A health advocacy group is hoping to use this year's election to pressure General Assembly members into passing a "dime a drink" liquor tax increase to help pay for health care for the disabled and poor.

Maryland Citizens' Health Initiative sent out letters Monday to all candidates running for the state Senate or House of Delegates, urging them to sign a pledge supporting the tax. The group said they plan to direct voters to call candidates who don't respond to the pledge. The letter wasn't sent to gubernatorial candidates Gov. Martin O'Malley or his Republican challenger, former Gov. Robert L. Ehrlich Jr.

Liquor tax proposals have failed in previous sessions, including last year when a 10-cent liquor tax increase never made it out of committee. In 2008, a 5-cent increase also failed to pass.

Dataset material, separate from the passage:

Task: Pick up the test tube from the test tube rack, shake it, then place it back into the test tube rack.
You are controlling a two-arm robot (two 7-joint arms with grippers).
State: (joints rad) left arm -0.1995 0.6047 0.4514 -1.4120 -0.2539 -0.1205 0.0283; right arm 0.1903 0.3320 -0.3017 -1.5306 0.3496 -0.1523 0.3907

Taxes on wine and beer have not been raised since 1972; they haven't been raised on spirits since 1955.

Tax increases have been a tough sell in the run-up to this November's election, but Vincent DeMarco, head of the health initiative, said he hopes more lawmakers will commit to the measure if they hear from constituents and think it could cost them votes.

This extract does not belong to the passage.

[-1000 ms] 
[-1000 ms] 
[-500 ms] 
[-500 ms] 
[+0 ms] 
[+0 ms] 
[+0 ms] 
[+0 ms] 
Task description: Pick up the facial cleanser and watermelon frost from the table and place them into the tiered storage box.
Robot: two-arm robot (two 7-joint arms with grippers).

"I think people on the fence are going to realize it's in their political interest to sign this, as well as it's good policy," DeMarco said.

DeMarco said the tax could raise $249 million that could be used to provide health care coverage to those with mental health and developmental disabilities, as well as fund drug and alcohol cessation programs. A portion also would go to funding health insurance for poor adults without children, a measure that passed in 2007 but was never implemented because of lack of funding.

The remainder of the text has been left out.